◆ Problem requirements
The entries below are to be printed again word for word.

◆ Data for analysis

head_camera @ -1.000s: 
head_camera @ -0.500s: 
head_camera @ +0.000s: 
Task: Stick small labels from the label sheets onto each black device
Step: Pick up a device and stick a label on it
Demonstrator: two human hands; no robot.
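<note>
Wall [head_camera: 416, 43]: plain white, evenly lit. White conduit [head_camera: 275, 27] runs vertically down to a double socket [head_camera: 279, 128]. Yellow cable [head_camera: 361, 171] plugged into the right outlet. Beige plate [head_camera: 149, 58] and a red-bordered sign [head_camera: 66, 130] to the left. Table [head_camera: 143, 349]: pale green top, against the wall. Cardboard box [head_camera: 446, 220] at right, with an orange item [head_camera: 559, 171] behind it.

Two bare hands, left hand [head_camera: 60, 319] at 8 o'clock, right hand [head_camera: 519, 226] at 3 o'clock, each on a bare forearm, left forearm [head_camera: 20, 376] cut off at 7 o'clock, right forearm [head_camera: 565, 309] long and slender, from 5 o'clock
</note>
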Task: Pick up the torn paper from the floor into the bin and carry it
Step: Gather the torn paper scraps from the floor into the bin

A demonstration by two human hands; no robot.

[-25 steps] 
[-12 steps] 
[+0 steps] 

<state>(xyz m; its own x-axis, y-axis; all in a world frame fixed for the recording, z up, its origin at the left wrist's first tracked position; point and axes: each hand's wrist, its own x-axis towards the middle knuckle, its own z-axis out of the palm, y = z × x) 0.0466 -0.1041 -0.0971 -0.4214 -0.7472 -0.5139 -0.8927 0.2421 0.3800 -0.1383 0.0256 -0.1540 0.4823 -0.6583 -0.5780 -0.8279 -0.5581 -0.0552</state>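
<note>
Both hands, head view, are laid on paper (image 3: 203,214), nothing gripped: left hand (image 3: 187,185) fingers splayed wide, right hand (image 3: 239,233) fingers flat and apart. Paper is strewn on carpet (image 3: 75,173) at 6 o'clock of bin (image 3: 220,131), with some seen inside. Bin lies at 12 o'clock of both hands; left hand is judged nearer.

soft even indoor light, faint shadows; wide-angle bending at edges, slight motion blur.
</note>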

◆ Result for this exercise
head_camera @ -1.000s: 
head_camera @ -0.500s: 
head_camera @ +0.000s: 
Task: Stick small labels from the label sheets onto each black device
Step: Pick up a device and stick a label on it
Demonstrator: two human hands; no robot.
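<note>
Wall [head_camera: 416, 43]: plain white, evenly lit. White conduit [head_camera: 275, 27] runs vertically down to a double socket [head_camera: 279, 128]. Yellow cable [head_camera: 361, 171] plugged into the right outlet. Beige plate [head_camera: 149, 58] and a red-bordered sign [head_camera: 66, 130] to the left. Table [head_camera: 143, 349]: pale green top, against the wall. Cardboard box [head_camera: 446, 220] at right, with an orange item [head_camera: 559, 171] behind it.

Two bare hands, left hand [head_camera: 60, 319] at 8 o'clock, right hand [head_camera: 519, 226] at 3 o'clock, each on a bare forearm, left forearm [head_camera: 20, 376] cut off at 7 o'clock, right forearm [head_camera: 565, 309] long and slender, from 5 o'clock
</note>
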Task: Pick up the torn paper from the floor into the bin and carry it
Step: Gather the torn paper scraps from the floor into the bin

A demonstration by two human hands; no robot.

[-25 steps] 
[-12 steps] 
[+0 steps] 

<state>(xyz m; its own x-axis, y-axis; all in a world frame fixed for the recording, z up, its origin at the left wrist's first tracked position; point and axes: each hand's wrist, its own x-axis towards the middle knuckle, its own z-axis out of the palm, y = z × x) 0.0466 -0.1041 -0.0971 -0.4214 -0.7472 -0.5139 -0.8927 0.2421 0.3800 -0.1383 0.0256 -0.1540 0.4823 -0.6583 -0.5780 -0.8279 -0.5581 -0.0552</state>
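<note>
Both hands, head view, are laid on paper (image 3: 203,214), nothing gripped: left hand (image 3: 187,185) fingers splayed wide, right hand (image 3: 239,233) fingers flat and apart. Paper is strewn on carpet (image 3: 75,173) at 6 o'clock of bin (image 3: 220,131), with some seen inside. Bin lies at 12 o'clock of both hands; left hand is judged nearer.

soft even indoor light, faint shadows; wide-angle bending at edges, slight motion blur.
</note>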

What the exercise asked for has been given in full.